Heute ist der 22.05.2026 und die Fußballwelt blickt gespannt auf die bevorstehende WM. Doch für den jungen Kölner Stürmer Said El Mala gibt es eine unerwartete Wendung: Bundestrainer Julian Nagelsmann hat entschieden, den 19-Jährigen nicht für die DFB-Elf zu nominieren. Ein Schritt, der beim 1. FC Köln auf großes Bedauern stößt. Geschäftsführer Thomas Kessler äußerte sich enttäuscht und betonte, dass El Mala es absolut verdient hätte, bei der WM dabei zu sein. Stolz ist der Verein zudem auf die Entwicklung des Talents, das in dieser Saison in allen 34 Bundesligaspielen auf dem Feld stand und dabei 13 Tore erzielte.
Besonders bemerkenswert ist, dass El Mala seit dem 25. Spieltag durchgehend in der Startelf stand. Nagelsmann selbst räumt ein, dass der Kölner gut in die Spielidee seines Vereins passt, aber er ist sich unsicher, ob El Mala für die Nationalmannschaft bereits bereit ist. „Seine Zeit im DFB-Team wird kommen“, lässt Kessler auf Instagram wissen. Es bleibt also zu hoffen, dass der junge Spieler bald die Chance bekommt, sein Können auf internationalem Parkett zu zeigen. Rekordnationalspieler Lothar Matthäus hat sich bereits für El Mala ausgesprochen und sieht in ihm großes Potenzial. Nagelsmann favorisierte für die WM stattdessen Leroy Sané, Lennart Karl und Maximilian Beier. Die Entscheidung zwischen Beier und El Mala war, wie der Trainer selbst feststellte, sehr knapp.

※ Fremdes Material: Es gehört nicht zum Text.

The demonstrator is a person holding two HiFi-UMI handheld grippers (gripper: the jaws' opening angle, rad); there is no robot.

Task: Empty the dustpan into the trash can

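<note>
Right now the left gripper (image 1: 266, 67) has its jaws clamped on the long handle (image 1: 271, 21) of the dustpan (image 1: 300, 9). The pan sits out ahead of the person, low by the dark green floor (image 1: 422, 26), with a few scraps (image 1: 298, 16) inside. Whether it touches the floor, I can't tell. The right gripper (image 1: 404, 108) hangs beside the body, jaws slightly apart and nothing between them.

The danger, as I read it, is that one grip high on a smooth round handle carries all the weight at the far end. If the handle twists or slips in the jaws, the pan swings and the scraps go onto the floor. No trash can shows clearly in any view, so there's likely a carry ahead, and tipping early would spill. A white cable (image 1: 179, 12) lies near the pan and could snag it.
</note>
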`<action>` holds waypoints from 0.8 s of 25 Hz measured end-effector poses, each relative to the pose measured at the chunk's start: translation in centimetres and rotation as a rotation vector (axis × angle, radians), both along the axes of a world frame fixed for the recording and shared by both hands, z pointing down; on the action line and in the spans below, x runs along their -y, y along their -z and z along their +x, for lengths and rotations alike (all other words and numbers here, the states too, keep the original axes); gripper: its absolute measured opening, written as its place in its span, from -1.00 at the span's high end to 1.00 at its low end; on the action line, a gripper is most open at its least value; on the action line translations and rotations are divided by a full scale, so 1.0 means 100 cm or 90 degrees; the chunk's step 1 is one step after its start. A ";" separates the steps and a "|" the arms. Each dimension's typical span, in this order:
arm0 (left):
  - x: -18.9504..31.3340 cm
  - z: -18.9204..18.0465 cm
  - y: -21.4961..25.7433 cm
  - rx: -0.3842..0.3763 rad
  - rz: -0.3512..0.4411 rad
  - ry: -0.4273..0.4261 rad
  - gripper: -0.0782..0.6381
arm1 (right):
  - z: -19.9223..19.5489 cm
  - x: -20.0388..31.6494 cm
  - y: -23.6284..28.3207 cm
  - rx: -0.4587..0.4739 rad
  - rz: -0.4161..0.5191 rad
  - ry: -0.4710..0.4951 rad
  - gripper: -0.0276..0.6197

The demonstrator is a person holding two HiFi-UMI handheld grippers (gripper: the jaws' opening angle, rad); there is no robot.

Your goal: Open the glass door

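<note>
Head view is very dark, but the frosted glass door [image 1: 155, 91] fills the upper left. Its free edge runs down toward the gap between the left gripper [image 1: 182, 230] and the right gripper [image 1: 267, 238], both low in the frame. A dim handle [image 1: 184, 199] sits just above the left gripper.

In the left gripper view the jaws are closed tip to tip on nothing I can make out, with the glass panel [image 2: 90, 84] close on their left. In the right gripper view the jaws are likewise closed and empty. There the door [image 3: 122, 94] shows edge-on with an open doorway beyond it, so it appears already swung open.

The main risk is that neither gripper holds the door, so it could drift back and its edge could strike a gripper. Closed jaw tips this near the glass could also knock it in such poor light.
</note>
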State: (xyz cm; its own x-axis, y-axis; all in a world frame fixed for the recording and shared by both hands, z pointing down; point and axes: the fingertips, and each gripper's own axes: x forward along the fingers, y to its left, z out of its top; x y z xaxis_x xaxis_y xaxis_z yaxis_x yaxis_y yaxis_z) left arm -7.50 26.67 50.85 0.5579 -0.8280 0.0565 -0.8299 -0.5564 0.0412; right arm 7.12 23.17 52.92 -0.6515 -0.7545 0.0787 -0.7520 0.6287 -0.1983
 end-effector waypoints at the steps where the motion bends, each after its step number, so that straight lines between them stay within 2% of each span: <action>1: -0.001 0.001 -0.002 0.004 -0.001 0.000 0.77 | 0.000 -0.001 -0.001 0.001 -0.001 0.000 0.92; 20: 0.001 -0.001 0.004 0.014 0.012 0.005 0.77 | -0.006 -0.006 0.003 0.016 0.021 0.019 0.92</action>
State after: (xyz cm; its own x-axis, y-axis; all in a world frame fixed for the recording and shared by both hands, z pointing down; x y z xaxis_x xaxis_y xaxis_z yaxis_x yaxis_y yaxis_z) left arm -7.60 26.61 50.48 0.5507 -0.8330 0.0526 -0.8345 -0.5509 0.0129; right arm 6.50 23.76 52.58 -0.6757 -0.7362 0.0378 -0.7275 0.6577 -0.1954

Ein Blick auf die Entwicklung von El Mala
El Mala hat in dieser Saison bereits beeindruckende Leistungen gezeigt. In der Bundesliga erzielte er 4 Tore und gab 2 Vorlagen, was ihn zu einem wichtigen Teil des Kölner Spiels macht. Nagelsmann möchte den Stürmer im Trainings- und Team-Alltag erleben, um sein Potenzial besser einschätzen zu können. Bei einer Pressekonferenz vor dem Länderspiel gegen Luxemburg erzählte Nagelsmann eine süße Anekdote: El Mala hatte Assan Ouédraogo im Hotel herzlich willkommen geheißen und ihm alles gezeigt. Solche Eigenschaften schätzt der Trainer sehr, denn der Umgang miteinander im Team ist entscheidend.
Die Frage, ob El Mala im nächsten Spiel als Joker zum Einsatz kommt, bleibt jedoch offen. Nagelsmann betont, dass die Entscheidung vom Spielverlauf abhängt. Sollte es tatsächlich dazu kommen, könnte El Mala der erste Kölner Nationalspieler seit Jonas Hector werden, der 43 Länderspiele absolviert hat, bevor er im Oktober 2020 zurücktrat. Die Hoffnungen ruhen also auf dem jungen Talent.
Nagelsmanns Trainerkarriere und El Malas Chancen
Julian Nagelsmann hat sich als einer der talentiertesten Trainer im deutschen Fußball etabliert. Mit beeindruckenden Leistungsdaten, etwa 17 gewonnenen Spielen in der letzten Saison mit Bayern München, hat er sich einen Namen gemacht. Seine Entscheidungen, wie die Nominierung der Spieler, sind stets gut durchdacht, und seine Fähigkeit, Talente wie El Mala zu fördern, könnte entscheidend für die Zukunft des deutschen Fußballs sein. Es bleibt spannend zu beobachten, wie sich die Dinge entwickeln werden – sowohl für El Mala als auch für die DFB-Elf.